Millions of years later...


        We’ve been here before, explaining a lode claim versus a placer claim, but we continue to get questions about what is lode, what is placer?

        Lode (pronounced load) gold, or primary gold, is gold still in place in the host rock.  Take a look at this rock… if a ton of it were crushed, there could be ¼ ounce of minute pieces of gold.  That’s what mining companies go after; they crush tons and tons of ore to create ounces of gold. 

        Nature does the same thing, it just takes millions of years!  The same host rock in a primary vein eroded out through a million years or so and was deposited in the Cmabrian sea, and thus became cemented gravel which concentrated the gold.  Another few million years pass and this cement ore decomposes and becomes high bench gravels. Some of these gravels erode and concentrate again as mid-level gravel benches. Further erosion brings them to the creeks, where they concentrate again in today’s modern streams.

        Therefore, gold concentrates can be found in high bench gravel, mid-level bench gravel, and the creek.

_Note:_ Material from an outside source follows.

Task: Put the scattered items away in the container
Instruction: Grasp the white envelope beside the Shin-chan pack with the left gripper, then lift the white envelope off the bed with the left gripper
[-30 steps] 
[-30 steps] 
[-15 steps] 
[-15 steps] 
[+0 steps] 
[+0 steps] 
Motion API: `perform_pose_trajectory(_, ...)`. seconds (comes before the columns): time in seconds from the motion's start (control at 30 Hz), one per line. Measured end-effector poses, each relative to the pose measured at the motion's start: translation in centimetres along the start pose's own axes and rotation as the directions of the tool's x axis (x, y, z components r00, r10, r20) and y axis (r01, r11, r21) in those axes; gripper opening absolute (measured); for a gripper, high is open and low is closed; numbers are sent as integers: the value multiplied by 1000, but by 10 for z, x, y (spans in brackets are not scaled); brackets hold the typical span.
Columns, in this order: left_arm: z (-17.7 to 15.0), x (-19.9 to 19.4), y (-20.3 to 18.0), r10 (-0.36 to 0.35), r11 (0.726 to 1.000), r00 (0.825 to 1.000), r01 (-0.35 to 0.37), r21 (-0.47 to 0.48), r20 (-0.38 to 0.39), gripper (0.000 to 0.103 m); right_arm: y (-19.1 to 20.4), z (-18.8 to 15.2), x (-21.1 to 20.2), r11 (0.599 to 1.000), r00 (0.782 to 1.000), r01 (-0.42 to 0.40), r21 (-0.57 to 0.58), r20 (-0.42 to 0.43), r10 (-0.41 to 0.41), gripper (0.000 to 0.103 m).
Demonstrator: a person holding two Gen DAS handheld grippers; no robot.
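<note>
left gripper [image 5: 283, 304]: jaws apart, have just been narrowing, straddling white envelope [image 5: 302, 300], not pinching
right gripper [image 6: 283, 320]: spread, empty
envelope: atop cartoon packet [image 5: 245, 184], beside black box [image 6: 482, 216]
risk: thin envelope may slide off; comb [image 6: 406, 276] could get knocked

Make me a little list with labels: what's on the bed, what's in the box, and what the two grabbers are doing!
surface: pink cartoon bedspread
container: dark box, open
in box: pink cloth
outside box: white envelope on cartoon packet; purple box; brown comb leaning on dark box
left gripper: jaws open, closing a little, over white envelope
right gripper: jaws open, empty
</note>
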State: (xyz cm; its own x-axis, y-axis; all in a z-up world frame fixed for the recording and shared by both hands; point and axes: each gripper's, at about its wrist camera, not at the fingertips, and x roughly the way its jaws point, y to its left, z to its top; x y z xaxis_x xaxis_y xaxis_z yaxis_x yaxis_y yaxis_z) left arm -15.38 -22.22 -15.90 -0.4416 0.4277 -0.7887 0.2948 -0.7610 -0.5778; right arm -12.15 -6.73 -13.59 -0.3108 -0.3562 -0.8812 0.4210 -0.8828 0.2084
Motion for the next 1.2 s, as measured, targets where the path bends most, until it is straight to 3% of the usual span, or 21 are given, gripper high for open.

Examples of all can be seen in the Black Hills… if you’re walking down a Forest Service road and the road gravel is well-rounded, not crushed limestone, those might be native gravel benches.

A nugget, obviously, would have come from quartz and/or schist, Pre-cambrian primary veins of visible gold.  This is probably a more recent event; the rock is more intact and erosion breaks it open to release larger pieces of gold.

You can judge the distance to the source somewhat by the characteristics of gold flakes or nuggets.  The “rougher” the nugget, the closer to the lode. The longer distance it travels, it becomes rounded and bears the color and characteristics of the gravels which surround it. 

Happy gold hunting, and don’t overlook gravels where it seems gravels shouldn’t be!

            Speaking of gravels, high bench and mid-level, we just staked a new claim which I of course had to be harangued about from a phone call… you’re claim jumping!  It is a simple matter of a location certificate stating one section staked in another section, plus numerous other “errors” which don’t add up in any situation! There is a “good faith” clause, but there’s way too much misinformation to give the benefit of doubt.  Even if the claim was valid on that property, a failure to file an Affidavit of Assessment in the year following location resulted in a closed claim. We feel it was a fraudulent attempt to claim ground without paying the piper (BLM) and we feel strongly that at least a good faith effort must be made!

We were nice enough to leave a good-sized parcel unclaimed… do you suppose they’ll follow up and pay the fees to file now?